Fortunately, Turf in the Bay shows how that community has expanded. In the film, standing on the sidelines cueing records, is Matthew Suggett, otherwise known as Oakland-based producer-DJ Insightful. He has been part of hip-hop-minded dance collective Soulection since its 2011 inception. But before that, he was living in San Diego, hearing of turfing in passing from E-40 and Too $hort. Once he moved to Oakland in 2009, he saw firsthand how vital turfing was to the city.

“While I was exposed to other styles of dance, turfing stood out as something more gritty and expressive than some others I’ve seen,” he says. To play up those qualities, by his own description, Suggett’s soundtrack for the film is “melodramatic, epic-sounding stuff”—eight instrumentals that add gravitas to every movement. To wit: the moment Jones collapses is set to appropriately cinematic strings.

“I think when people are expressing themselves at this level, anything without soul would be pointless,” Suggett says. “There’s a lot of pain in the movement. There’s a lot of struggle. And there’s a lot of happiness, too. I think the soundtrack encapsulates that range.”

When Suggett first met GoPro a year ago, he figured they could collaborate on a video for one of his songs. But Noguez, GoPro senior production artist, thought his music could also work for a turfing documentary. Noguez had seen a few battles himself, and was struck by how artful these dancers’ moves were. For certain scenes, dancers step inside a circular rig of a hundred portable cameras. This setup is what enabled the film’s 360-degree views of dancers mid-back flip, pirouette and jeté—a startling display of turf’s grace and beauty.

Turfin

“It’s creating pride about being from there,” Noguez says. “Turfing is from my community. This is my thing. That was, I think, the most beautiful thing.”

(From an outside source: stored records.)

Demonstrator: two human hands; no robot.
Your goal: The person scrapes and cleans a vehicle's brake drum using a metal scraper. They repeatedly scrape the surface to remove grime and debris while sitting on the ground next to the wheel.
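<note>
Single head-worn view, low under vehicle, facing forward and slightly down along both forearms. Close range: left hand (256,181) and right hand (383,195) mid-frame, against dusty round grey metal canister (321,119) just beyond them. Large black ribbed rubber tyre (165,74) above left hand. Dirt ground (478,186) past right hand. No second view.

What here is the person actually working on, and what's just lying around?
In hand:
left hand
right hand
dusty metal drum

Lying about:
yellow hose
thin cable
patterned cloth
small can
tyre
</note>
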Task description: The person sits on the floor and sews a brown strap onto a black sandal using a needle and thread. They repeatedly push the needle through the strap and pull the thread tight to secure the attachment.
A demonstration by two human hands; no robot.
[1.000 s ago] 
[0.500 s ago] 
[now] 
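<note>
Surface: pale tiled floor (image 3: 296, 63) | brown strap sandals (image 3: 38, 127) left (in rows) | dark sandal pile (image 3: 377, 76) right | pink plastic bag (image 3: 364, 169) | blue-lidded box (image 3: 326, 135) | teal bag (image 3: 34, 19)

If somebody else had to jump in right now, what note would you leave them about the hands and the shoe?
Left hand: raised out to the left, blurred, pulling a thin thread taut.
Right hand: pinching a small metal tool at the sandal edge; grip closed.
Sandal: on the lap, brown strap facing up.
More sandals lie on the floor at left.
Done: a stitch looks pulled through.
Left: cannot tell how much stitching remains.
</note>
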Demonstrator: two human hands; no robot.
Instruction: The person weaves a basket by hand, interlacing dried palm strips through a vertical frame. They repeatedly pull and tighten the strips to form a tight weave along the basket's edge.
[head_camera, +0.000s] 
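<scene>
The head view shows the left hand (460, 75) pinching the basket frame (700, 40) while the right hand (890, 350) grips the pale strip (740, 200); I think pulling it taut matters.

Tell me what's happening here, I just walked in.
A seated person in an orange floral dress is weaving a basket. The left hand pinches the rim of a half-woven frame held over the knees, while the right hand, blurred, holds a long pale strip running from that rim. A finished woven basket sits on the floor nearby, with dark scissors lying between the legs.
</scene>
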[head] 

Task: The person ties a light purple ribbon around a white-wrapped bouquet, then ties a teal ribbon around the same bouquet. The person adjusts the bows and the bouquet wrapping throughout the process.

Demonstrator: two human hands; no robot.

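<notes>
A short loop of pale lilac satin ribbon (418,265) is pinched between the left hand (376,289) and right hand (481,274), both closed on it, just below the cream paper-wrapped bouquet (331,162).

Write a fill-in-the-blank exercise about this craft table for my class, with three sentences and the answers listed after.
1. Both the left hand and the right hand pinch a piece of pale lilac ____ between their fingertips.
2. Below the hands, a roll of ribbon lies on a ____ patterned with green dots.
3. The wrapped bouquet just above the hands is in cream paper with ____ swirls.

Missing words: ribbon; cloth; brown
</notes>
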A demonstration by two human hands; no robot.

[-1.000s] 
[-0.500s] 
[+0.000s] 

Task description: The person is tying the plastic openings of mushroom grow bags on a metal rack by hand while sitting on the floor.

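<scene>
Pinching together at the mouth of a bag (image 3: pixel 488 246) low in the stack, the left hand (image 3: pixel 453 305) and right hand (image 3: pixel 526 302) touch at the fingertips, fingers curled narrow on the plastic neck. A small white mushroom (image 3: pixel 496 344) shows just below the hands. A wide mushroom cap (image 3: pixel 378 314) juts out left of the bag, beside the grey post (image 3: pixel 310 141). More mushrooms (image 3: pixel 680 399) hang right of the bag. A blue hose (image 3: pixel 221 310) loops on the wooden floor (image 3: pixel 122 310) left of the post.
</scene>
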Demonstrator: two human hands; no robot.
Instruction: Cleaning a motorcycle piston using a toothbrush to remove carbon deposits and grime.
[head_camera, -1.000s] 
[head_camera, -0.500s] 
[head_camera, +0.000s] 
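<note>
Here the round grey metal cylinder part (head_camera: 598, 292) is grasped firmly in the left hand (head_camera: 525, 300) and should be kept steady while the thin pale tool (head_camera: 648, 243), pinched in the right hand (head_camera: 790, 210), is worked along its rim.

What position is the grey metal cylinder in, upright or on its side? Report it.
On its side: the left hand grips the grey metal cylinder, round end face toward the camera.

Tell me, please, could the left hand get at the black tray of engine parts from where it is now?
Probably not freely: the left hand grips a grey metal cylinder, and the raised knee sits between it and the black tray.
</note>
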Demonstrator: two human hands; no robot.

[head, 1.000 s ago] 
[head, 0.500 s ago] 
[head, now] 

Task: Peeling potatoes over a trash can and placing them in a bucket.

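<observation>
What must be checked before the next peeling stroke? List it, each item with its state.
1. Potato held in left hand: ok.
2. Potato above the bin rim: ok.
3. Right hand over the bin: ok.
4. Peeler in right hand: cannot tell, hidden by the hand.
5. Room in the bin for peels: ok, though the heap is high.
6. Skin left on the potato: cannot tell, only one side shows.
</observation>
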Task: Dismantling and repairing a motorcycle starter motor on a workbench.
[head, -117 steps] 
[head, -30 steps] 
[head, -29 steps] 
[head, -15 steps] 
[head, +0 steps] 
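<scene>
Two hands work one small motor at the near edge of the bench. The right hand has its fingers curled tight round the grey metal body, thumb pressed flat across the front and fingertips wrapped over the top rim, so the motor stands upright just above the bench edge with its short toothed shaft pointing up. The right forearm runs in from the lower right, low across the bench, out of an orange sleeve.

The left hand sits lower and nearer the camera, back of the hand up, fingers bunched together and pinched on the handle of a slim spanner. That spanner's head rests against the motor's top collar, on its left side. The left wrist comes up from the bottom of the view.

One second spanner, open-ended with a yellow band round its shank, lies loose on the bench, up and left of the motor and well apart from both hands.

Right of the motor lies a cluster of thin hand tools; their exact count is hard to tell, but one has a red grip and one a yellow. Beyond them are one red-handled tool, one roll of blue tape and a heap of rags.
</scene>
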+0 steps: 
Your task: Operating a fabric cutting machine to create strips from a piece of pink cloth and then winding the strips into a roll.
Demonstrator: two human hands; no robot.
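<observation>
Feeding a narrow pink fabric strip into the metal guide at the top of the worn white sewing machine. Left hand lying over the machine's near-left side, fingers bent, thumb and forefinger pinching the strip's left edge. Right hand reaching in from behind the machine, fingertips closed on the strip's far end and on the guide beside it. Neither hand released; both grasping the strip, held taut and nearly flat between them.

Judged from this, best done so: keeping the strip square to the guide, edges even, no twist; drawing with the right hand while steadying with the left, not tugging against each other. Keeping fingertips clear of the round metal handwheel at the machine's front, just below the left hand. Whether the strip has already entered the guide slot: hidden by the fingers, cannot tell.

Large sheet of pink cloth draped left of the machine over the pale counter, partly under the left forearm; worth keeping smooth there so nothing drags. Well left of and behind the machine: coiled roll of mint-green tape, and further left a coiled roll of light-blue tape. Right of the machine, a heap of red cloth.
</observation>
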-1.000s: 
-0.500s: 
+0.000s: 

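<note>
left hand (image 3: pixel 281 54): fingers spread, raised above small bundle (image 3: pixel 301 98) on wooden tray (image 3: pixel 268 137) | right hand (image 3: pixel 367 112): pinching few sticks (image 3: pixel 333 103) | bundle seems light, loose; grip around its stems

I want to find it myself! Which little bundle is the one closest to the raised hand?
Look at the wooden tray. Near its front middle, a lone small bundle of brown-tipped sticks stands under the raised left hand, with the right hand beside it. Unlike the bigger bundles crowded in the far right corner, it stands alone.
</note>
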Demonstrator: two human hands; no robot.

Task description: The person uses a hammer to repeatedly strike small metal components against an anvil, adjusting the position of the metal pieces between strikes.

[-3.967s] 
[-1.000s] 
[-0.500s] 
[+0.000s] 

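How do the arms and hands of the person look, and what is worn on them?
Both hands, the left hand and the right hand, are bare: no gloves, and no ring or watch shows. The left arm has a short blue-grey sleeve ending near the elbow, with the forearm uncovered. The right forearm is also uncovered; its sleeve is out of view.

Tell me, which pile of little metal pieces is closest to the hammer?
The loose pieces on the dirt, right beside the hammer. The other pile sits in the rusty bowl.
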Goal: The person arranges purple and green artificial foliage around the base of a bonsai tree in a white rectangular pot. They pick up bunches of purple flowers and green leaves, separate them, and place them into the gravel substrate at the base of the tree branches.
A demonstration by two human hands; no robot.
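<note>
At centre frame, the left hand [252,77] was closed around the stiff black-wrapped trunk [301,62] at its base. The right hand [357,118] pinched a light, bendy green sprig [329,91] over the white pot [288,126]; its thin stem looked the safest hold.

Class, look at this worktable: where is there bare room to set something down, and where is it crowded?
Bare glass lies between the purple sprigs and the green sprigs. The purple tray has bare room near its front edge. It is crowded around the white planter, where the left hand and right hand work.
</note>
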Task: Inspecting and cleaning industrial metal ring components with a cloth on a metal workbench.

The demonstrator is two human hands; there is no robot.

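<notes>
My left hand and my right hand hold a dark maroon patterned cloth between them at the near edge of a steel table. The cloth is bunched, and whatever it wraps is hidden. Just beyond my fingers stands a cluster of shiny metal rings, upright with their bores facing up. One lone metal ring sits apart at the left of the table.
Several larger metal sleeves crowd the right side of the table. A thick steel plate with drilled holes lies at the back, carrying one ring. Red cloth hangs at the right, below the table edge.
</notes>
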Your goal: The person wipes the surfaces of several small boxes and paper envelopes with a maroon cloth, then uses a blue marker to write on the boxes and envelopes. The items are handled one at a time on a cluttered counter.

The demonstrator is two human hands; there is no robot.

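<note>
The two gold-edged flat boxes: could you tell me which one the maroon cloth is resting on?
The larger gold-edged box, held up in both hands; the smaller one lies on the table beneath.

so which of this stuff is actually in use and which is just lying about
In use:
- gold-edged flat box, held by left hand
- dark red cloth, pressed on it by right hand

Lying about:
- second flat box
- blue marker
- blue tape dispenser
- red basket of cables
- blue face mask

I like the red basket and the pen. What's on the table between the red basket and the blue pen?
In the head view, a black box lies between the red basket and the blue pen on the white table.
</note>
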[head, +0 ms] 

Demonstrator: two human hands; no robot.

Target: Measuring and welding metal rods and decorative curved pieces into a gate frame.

When I called Lopez to talk about Turf in the Bay, his mind was elsewhere. He was aboard a plane headed to Baltimore, where he was to speak before 800 people at the Fifth National Summit on Preventing Youth Violence. Lopez’s speech was designed to explain how turfing can do just that—to prevent youth violence. But Lopez was also thinking of home, brainstorming how he can open up his own dance studio there within the next year.

“I’m going to give dancers a new platform where they can actually come and enjoy an underground style,” he says, “rather than you just go to a regular studio where it’s ballet, contemporary, jazz—the stuff you usually go to see.”

For now, Lopez is hosting TURFinc events at Studio-FAB, belonging to fashion editorial photographer Leon Saperstein, for 30 hours a month.

“I talked to the guy and he was iffy about it,” Lopez says. “He didn’t know what turf dancing was. He thought it was something really ghetto and stuff. I had to educate him and show a lot of videos. I was like, ‘I could definitely help you get some exposure for your venue.’ I told him to watch all my videos of all my event production. He was amazed. ‘You know what? I want to work with you. You’re young. You’re motivated.’”

Lopez has had to explain turfing’s merits for the past three years. He hopes that Turf in the Bay makes his job easier. “We want people to know what it is. Where it comes from. Who started it.”